Precision Neurotherapeutics Innovation Program, Mayo Clinic, 5777 E Mayo Blvd, Phoenix, AZ, 85054, USA.
Integrative Mathematical Oncology, Moffitt Cancer Center, Tampa, FL, USA.
Bull Math Biol. 2019 Jun;81(6):1645-1664. doi: 10.1007/s11538-019-00587-z. Epub 2019 Feb 22.
Paracrine PDGF signaling is involved in many processes in the body, both normal and pathological, including embryonic development, angiogenesis, and wound healing as well as liver fibrosis, atherosclerosis, and cancers. We explored this seemingly dual (normal and pathological) role of PDGF mathematically by modeling the release of PDGF in brain tissue and then varying the dynamics of this release. Resulting simulations show that by varying the dynamics of a PDGF source, our model predicts three possible outcomes for PDGF-driven cellular recruitment and lesion growth: (1) localized, short duration of growth, (2) localized, chronic growth, and (3) widespread chronic growth. Further, our model predicts that the type of response is much more sensitive to the duration of PDGF exposure than the maximum level of that exposure. This suggests that extended duration of paracrine PDGF signal during otherwise normal processes could potentially lead to lesions having a phenotype consistent with pathologic conditions.
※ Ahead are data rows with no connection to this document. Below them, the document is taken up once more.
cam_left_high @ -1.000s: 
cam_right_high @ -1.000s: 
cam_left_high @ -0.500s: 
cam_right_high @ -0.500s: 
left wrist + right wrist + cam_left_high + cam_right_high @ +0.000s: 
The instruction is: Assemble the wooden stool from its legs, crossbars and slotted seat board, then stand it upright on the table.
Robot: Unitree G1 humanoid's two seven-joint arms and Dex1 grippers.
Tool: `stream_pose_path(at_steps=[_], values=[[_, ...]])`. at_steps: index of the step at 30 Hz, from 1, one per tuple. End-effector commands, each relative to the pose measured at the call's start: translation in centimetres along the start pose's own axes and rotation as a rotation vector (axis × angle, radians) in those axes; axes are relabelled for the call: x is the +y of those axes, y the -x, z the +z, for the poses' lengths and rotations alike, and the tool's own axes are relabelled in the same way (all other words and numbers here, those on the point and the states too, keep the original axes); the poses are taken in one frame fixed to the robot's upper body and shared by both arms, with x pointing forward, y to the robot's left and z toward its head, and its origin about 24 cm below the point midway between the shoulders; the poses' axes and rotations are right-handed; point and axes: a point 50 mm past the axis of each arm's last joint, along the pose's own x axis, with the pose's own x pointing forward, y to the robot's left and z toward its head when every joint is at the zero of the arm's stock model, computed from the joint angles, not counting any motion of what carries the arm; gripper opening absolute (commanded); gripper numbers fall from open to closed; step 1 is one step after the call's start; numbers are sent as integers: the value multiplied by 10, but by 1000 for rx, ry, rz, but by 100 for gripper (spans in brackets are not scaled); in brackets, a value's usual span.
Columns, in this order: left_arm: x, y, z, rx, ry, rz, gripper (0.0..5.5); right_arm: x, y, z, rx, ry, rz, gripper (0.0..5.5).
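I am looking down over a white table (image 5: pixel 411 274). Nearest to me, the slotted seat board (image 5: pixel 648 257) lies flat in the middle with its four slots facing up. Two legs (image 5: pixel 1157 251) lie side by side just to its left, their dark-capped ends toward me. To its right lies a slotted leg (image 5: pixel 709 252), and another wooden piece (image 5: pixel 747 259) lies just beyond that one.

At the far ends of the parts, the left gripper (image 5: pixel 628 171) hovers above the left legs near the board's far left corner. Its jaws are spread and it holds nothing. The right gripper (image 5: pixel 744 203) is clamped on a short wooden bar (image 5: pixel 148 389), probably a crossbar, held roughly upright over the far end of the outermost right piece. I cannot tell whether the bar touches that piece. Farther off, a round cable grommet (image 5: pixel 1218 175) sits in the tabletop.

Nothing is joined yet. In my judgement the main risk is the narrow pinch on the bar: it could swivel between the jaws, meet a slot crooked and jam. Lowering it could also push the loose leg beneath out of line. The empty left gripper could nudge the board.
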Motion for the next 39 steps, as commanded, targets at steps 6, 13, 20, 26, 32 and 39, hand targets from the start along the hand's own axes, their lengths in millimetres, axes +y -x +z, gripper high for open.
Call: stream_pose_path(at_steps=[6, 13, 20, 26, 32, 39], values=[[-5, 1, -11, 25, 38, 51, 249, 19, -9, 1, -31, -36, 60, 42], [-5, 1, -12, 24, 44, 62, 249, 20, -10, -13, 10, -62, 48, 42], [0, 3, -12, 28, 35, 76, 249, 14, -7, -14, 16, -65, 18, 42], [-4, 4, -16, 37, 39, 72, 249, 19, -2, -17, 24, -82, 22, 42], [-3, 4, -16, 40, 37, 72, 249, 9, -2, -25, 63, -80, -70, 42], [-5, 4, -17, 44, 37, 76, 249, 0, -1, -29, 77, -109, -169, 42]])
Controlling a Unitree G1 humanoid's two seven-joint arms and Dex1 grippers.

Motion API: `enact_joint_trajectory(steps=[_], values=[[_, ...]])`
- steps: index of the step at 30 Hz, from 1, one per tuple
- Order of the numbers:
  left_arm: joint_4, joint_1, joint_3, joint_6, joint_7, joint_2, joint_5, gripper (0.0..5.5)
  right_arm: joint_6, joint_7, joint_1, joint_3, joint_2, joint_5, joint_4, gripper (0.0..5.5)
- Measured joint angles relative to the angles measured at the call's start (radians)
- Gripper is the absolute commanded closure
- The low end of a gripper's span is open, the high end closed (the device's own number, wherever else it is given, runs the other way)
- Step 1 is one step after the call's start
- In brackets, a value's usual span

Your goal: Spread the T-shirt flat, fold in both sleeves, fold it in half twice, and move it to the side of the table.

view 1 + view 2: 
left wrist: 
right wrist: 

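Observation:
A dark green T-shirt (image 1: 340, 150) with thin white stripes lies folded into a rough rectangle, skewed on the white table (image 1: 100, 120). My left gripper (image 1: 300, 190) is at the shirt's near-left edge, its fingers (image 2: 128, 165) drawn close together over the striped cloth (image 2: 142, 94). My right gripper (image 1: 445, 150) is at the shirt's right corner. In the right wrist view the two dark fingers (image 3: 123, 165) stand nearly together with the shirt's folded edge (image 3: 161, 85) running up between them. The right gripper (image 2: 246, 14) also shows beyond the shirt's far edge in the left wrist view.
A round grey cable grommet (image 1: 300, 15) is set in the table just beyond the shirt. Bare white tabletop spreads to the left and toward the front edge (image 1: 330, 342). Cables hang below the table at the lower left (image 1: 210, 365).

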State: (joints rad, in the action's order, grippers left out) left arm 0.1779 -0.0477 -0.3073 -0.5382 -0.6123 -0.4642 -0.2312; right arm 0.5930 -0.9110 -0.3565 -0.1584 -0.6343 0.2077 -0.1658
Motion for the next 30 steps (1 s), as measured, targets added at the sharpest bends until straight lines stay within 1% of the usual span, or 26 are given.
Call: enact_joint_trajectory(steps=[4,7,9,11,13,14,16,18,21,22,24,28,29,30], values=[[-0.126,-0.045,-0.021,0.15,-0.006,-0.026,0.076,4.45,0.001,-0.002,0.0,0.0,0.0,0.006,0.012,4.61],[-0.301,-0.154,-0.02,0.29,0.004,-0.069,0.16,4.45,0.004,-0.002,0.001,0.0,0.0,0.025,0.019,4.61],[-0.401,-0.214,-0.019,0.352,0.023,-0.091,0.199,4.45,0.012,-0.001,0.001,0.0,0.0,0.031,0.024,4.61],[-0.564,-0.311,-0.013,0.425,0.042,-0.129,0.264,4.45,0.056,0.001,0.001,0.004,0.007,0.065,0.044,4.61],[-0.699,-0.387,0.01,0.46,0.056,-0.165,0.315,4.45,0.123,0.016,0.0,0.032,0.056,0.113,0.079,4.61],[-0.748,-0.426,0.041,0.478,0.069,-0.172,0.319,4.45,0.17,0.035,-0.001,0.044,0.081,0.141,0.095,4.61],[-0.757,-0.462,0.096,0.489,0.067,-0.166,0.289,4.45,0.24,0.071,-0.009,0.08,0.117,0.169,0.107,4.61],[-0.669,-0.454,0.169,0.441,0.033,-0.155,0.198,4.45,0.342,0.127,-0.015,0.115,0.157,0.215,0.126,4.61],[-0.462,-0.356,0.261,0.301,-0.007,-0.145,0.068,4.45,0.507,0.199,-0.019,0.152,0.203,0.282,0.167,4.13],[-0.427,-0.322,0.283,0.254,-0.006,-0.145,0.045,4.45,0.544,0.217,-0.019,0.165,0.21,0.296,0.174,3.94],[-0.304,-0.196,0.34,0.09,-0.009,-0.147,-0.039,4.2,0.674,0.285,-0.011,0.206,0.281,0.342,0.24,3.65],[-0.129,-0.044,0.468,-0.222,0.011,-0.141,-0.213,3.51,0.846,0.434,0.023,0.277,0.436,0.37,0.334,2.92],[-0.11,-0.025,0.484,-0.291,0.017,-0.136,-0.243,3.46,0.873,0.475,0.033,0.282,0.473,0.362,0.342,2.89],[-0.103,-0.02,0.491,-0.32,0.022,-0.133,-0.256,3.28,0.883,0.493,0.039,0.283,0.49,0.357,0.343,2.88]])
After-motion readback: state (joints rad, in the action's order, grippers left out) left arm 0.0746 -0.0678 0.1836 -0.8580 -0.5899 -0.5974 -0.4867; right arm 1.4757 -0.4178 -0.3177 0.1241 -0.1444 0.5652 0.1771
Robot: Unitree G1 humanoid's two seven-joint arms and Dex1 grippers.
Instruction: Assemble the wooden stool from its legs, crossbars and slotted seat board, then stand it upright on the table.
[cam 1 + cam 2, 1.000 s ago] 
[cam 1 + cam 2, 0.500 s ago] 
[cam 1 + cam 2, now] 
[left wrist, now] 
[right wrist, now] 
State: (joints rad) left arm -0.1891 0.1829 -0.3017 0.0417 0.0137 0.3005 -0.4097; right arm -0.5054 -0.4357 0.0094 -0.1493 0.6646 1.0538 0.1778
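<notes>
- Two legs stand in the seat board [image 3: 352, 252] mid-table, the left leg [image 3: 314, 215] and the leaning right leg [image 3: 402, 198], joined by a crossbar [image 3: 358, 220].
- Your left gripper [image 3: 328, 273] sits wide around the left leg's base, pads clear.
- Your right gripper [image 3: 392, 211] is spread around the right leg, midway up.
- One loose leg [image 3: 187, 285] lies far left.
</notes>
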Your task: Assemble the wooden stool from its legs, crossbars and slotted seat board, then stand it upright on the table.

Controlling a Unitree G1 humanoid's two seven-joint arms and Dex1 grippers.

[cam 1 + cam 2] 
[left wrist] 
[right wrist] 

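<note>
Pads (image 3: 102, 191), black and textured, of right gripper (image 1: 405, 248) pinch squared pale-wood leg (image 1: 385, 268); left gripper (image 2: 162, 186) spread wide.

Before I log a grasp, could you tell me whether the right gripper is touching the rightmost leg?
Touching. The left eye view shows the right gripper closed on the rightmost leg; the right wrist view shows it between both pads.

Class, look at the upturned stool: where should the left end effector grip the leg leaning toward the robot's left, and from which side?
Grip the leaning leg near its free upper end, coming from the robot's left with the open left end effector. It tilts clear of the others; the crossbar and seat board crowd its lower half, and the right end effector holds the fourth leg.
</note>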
旁分泌 PDGF 信号参与体内许多正常和病理过程,包括胚胎发育、血管生成和伤口愈合以及肝纤维化、动脉粥样硬化和癌症。我们通过对脑组织中 PDGF 的释放进行建模,并改变这种释放的动态,从数学角度探讨了 PDGF 这种看似双重(正常和病理)的作用。结果表明,通过改变 PDGF 源的动态,我们的模型预测了 PDGF 驱动的细胞募集和病变生长的三种可能结果:(1)局部、短暂的生长;(2)局部、慢性生长;(3)广泛的慢性生长。此外,我们的模型还预测,与 PDGF 暴露的最大水平相比,反应类型对 PDGF 暴露的持续时间更为敏感。这表明,在正常过程中,旁分泌 PDGF 信号的持续时间延长可能导致具有病理状态表型的病变。